A Polynesian sailing ship that has been voyaging around the world for almost three years is weaving a ‘lei of hope’ around the world, according to organisers of the voyage.
Along the way, it’s travelled more than 45,000 miles and counting, and has stopped in 46 ports spread out across eleven countries.
The Hokule’a, or Star of Gladness, is a double-hulled sailing canoe that doubles as an experiential training programme for students and communities. It’s intended to promote values of respect and care for self, others, culture and the environment. Crewed in part by volunteers – so far there have been more than 160 – it was built in the 1970s to replicate similar vessels used by Polynesians centuries ago, and it is sailed using traditional navigation methods.

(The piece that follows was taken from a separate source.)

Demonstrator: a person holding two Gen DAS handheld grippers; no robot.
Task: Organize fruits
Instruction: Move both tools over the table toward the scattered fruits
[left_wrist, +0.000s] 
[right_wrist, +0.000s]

The venture is the brainchild of the Polynesian Voyaging Society, a Hawaiian organization that seeks to preserve traditional Polynesian methods of navigation. The Polynesian presence across the Pacific, including in the ocean’s remotest corners such as Easter Island, is testament to the Polynesian mastery of the sea.

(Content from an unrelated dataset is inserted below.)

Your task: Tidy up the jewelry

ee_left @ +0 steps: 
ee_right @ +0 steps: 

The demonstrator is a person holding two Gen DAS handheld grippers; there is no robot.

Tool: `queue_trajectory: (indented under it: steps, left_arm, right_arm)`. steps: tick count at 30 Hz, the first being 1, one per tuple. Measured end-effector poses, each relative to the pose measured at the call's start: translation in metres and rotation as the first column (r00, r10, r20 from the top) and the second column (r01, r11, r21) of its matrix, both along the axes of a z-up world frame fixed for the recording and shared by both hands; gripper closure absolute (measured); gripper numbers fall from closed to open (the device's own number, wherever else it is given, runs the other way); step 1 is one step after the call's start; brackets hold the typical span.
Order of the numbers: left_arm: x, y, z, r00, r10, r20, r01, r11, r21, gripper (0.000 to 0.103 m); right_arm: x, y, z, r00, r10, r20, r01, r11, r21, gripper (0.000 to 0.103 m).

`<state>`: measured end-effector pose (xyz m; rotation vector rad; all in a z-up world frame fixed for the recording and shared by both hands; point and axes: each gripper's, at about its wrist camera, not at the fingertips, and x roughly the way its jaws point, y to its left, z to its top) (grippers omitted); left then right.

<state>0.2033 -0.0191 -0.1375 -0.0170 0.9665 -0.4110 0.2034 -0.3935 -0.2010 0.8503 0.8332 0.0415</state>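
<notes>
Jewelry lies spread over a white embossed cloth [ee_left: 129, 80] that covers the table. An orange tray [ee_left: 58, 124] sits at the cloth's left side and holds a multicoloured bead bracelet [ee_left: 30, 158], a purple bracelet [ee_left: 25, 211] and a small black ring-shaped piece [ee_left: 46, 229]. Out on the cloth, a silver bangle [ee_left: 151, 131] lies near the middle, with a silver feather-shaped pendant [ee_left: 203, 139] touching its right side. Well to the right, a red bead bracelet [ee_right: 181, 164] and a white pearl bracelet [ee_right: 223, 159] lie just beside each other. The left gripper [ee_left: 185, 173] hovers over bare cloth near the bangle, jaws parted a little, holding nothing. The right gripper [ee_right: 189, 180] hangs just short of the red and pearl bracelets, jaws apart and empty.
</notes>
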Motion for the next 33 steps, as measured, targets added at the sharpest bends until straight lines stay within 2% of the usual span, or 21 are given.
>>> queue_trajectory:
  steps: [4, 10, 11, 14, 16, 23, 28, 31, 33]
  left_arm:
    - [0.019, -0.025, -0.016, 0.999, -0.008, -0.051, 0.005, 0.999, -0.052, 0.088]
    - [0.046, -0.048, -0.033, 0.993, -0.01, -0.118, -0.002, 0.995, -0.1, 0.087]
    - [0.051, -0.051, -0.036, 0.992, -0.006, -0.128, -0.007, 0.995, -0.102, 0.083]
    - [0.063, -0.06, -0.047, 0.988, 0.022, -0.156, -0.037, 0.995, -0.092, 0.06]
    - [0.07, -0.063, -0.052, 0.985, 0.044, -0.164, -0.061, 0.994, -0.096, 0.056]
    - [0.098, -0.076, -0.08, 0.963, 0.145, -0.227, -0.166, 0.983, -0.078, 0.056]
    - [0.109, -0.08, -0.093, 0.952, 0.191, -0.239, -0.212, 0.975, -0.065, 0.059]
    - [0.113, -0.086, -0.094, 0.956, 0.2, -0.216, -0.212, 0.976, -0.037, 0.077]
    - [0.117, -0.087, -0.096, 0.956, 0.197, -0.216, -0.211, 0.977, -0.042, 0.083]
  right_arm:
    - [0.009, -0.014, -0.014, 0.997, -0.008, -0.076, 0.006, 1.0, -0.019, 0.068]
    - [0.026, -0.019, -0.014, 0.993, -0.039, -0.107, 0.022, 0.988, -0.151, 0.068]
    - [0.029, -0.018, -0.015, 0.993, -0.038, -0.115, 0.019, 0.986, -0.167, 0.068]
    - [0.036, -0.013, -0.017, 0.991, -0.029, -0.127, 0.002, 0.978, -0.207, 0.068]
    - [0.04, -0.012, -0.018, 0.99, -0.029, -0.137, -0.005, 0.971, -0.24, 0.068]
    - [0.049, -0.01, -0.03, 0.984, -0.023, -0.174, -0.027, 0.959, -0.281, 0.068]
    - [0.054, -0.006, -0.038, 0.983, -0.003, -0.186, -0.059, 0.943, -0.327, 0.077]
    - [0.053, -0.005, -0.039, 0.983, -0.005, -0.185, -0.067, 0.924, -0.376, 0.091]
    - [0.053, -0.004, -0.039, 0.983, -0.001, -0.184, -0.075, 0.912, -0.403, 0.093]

The Hokule’a is currently traversing the Atlantic Ocean for the first time in the Malama Honua (‘taking care of island Earth) Worldwide Voyage. This will be its longest leg so far: some 4,200 nautical miles, beginning in Cape Town, South Africa on Christmas Day. It passed the island of Saint Helena – where Napoleon spent his last days – on 8 January. The ship’s next port of call will be Ilha Fernando de Noronha, Brazil, an archipelago and Unesco Marine World Heritage site. Then it will continue to continental Brazil and northward through the Caribbean, eventually reaching New York in time for World Oceans Day on 8 June.